I feel that my hair is getting thinner, even tho I’m not losing 10-15 follicles like I use to when I washed my hair in the morning. One month ago, only under direct sunlight were you able to see the skin of my scalp, now, it is under regular ambient light where you are able to see some of my scalp. I’m scared guys, but really, if you’re going to lose your hair and it is a matter of time. I won’t take propecia anymore because I learned a life traumatizing lesson and I’ll probably consider a hair piece where they stick your existing hair threw a hair grid of fake hair. Shit, I can’t believe it has gotten to this point and all hair alternatives are on the table, except propecia. This is LIFE, I’m just gonna have to pony up and deal with it.

Oh yea, my balls were pretty hard today and it fluctuates from day to day. Some days it is big and soft, some days it is big and hard, then there’s other times where it is small and slightly firm, but it has never gone back to pre-PCT size.

My emotions are much better and I noticed that aggressive tendencies invade my mind sometimes. If someone pisses me off at the gym, I feel like I want to bash their faces into the concrete and jump on their broken spine. (haha) Or, the assholes on the road that don’t know how to drive in the high speed lane. I’m sorry that there are douche bags out there that don’t understand that the far left lane is called a PASSING LANE, which means if you are going 15 miles over the speed limit doesn’t give you the right to stay in that lane, because if there is someone behind you that wants to go faster, then pull the fuck over and let them pass. People who drive like this are oblivious and sometimes they think that they are being challenged on the road, so then they become enforcers and try to step on the brake in the high speed lane to slow you down. They fail to realize that this vigilante behavior doesn’t do anyone good because all the ppl that want to pass them will use the slower lanes as bypass lanes, thus screwing the integrity of road. Sorry for going on this tangent but it is something that bothers me.
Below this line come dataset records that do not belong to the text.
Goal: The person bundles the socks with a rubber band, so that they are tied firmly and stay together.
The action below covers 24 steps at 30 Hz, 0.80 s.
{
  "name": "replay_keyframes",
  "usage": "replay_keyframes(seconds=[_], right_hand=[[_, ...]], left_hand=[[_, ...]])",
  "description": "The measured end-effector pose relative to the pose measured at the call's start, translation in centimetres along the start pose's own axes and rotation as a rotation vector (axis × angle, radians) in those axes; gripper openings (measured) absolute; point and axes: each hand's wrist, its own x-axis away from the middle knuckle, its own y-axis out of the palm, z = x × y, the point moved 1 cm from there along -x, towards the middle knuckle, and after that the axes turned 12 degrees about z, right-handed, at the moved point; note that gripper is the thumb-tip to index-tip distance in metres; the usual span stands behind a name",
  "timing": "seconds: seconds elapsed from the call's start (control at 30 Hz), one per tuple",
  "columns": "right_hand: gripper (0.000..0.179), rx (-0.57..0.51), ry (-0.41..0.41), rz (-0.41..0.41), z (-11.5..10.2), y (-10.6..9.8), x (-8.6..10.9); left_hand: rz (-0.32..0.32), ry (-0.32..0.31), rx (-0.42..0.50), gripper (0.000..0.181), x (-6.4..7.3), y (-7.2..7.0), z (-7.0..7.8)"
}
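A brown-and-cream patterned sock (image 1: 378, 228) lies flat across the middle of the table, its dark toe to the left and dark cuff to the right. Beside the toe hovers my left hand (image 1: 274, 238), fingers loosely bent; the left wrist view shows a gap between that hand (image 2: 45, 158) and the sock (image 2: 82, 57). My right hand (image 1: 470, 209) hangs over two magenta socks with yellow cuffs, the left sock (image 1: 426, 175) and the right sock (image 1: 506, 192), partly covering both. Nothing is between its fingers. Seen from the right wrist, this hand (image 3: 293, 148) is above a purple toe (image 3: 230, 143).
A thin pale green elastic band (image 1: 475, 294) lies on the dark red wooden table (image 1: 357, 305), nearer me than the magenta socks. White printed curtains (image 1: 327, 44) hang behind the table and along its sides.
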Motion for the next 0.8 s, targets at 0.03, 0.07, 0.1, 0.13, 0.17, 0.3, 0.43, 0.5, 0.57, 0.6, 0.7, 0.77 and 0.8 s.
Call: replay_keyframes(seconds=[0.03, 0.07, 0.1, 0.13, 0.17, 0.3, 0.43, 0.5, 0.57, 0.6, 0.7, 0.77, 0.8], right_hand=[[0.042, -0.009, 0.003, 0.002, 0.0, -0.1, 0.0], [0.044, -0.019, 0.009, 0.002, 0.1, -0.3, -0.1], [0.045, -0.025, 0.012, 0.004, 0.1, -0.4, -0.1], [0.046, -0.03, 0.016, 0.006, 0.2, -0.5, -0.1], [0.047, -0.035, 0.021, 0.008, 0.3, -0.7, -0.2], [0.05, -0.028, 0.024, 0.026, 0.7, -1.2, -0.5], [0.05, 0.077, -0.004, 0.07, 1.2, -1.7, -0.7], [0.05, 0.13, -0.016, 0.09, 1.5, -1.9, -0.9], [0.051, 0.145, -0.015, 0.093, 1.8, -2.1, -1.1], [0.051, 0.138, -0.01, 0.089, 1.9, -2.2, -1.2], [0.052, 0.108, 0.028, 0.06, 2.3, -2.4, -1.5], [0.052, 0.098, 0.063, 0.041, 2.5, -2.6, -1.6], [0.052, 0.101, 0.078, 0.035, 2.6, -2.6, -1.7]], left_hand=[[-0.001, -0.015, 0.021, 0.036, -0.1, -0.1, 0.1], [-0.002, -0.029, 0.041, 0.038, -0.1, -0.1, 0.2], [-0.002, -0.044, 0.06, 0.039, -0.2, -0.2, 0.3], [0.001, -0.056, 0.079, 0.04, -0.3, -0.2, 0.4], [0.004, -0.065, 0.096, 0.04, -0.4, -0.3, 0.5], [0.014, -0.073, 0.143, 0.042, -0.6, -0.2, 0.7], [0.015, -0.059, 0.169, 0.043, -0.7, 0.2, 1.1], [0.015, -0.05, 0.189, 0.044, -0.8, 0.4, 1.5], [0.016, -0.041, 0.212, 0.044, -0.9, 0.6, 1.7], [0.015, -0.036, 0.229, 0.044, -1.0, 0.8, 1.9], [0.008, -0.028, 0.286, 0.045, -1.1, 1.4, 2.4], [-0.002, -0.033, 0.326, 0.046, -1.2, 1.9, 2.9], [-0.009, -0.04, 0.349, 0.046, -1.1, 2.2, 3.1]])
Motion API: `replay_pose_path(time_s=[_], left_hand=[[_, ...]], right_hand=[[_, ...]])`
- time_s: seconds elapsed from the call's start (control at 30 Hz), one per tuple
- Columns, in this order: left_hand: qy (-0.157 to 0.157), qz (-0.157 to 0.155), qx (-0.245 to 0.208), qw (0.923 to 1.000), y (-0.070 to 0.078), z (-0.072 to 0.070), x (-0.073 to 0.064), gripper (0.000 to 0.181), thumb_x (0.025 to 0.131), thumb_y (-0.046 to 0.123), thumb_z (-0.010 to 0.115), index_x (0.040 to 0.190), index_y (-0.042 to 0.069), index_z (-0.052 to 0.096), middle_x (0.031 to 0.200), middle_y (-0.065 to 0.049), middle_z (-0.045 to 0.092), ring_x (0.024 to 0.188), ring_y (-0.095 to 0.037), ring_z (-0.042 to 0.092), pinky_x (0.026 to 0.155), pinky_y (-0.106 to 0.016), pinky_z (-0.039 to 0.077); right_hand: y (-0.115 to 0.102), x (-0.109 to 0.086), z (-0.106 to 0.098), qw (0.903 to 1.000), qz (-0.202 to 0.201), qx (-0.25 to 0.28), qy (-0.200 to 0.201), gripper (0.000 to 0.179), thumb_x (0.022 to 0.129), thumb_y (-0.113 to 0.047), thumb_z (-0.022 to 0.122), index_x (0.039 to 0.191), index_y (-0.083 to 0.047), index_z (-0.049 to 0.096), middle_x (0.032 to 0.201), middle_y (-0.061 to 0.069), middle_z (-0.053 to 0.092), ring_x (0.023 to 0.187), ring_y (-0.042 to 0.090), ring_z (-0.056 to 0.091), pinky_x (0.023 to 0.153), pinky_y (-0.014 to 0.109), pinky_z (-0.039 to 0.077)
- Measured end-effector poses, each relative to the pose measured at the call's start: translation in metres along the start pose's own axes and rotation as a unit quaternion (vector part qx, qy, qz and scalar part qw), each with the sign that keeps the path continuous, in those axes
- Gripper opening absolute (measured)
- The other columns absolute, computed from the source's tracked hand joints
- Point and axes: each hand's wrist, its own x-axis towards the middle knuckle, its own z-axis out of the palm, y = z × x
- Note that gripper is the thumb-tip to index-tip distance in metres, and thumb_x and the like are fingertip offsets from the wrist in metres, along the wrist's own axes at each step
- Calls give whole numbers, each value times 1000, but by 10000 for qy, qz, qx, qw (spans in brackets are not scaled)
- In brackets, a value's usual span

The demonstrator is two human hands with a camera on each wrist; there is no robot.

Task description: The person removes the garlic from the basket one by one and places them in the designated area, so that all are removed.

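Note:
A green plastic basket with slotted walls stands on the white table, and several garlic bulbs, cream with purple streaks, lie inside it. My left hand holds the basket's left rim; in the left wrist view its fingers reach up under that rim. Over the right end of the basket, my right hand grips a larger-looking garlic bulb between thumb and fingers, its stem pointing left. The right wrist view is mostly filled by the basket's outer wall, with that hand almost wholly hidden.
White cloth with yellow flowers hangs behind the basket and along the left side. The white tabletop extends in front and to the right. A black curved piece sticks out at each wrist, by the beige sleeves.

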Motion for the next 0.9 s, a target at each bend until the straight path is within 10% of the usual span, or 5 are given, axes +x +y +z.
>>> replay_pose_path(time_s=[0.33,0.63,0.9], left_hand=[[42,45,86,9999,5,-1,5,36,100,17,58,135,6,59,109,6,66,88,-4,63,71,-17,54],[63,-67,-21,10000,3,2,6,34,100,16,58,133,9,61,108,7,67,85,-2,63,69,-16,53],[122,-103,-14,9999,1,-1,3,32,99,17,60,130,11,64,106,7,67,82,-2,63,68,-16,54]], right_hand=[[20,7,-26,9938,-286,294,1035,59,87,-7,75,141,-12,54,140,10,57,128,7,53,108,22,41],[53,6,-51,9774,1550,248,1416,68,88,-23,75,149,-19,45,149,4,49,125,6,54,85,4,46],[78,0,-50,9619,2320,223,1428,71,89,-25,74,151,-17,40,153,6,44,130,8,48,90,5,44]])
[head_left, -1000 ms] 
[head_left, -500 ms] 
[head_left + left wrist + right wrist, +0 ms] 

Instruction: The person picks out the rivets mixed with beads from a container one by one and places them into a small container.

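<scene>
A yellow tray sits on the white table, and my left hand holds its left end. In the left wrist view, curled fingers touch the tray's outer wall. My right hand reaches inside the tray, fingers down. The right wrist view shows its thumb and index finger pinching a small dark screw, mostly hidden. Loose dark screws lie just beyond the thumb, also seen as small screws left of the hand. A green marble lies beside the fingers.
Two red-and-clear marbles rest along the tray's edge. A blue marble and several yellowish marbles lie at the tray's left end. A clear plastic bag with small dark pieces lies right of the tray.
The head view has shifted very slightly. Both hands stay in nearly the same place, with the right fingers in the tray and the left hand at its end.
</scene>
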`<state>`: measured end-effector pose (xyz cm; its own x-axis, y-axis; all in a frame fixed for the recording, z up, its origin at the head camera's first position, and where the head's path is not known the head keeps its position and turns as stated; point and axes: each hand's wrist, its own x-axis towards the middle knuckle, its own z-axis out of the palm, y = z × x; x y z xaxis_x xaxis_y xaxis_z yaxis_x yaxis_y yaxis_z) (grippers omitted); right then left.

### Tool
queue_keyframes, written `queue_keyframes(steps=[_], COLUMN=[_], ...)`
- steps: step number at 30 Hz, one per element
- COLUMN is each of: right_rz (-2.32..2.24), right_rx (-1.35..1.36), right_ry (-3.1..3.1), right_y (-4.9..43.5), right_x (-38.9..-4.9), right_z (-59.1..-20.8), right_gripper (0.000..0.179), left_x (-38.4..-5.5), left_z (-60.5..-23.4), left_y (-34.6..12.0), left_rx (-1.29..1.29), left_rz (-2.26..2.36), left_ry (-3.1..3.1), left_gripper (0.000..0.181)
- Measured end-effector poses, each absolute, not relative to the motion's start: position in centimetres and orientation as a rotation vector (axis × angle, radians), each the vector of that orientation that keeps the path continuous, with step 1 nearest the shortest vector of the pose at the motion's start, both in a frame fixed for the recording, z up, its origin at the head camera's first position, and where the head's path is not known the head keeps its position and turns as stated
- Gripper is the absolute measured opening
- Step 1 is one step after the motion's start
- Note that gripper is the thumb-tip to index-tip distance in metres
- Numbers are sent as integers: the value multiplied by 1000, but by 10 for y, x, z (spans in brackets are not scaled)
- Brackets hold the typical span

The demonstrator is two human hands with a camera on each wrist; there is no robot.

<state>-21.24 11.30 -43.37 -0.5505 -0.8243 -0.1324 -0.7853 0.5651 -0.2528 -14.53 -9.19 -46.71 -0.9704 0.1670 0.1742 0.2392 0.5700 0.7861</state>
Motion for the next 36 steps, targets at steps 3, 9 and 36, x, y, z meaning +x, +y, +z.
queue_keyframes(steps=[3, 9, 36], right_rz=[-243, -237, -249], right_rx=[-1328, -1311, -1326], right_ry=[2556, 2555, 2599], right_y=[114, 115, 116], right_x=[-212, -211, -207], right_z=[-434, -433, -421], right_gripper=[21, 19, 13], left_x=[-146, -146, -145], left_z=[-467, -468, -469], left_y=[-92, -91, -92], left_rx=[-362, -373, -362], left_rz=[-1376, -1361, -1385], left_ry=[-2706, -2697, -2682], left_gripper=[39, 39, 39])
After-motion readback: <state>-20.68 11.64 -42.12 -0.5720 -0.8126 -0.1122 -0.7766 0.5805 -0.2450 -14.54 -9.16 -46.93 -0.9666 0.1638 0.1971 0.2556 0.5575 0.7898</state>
Ok, time to sleep now and I’ll chat with you peeps later. oneday.

oneday, how did you come about with administering the needle shots for the HcG? Did someone show you how to do that? Was it difficult?

Are you sure you want to do your bloodtests JUST 3 days after quiting?

Wouldn’t you want to wait two weeks or something?

Idk, maybe you do want to do them right away. Then again in about a month, huh.

Good luck bro.

You know what I noticed… WHICH WOULD BE A VERY GOOD POLL FOR THIS SITE…
How many people on this forum (now seriously) are either married, or in a full-time, intimate, and sexual relationship?

Because I have noticed that when I am having regular good sex, my hog is larger and more relaxed, and I seem to wake up with morning erections the next day, almost every morning after I have sex.
Unfort, regular sex doesn’t happen to often for me bcos of a variety of reasons right now.
But that would be a very interesting question to ask EVERYBODY on this site (Mew).

A very interesting question.

-Is anybody married and having regular sex on here?
&
-Does anyone live with their girlfriend and have regular good sexual activity?

Now don’t run away from these simple questions guys… It is a very simple question, which could provide some very interesting insight!
(Although I came down with the initial shock of this post-fin thing while I in a regular sexual relationship with a full-time girlfriend, I wonder if a lack of regular sex is preventing a timely recovery!)
Because if I can also rememeber correctly, a lot of the married guys on here, that were on here, have mostly recovered, or recovered much more quickly.
Sory to throw this down on your thread ‘oneday’, but I knew people would see it here.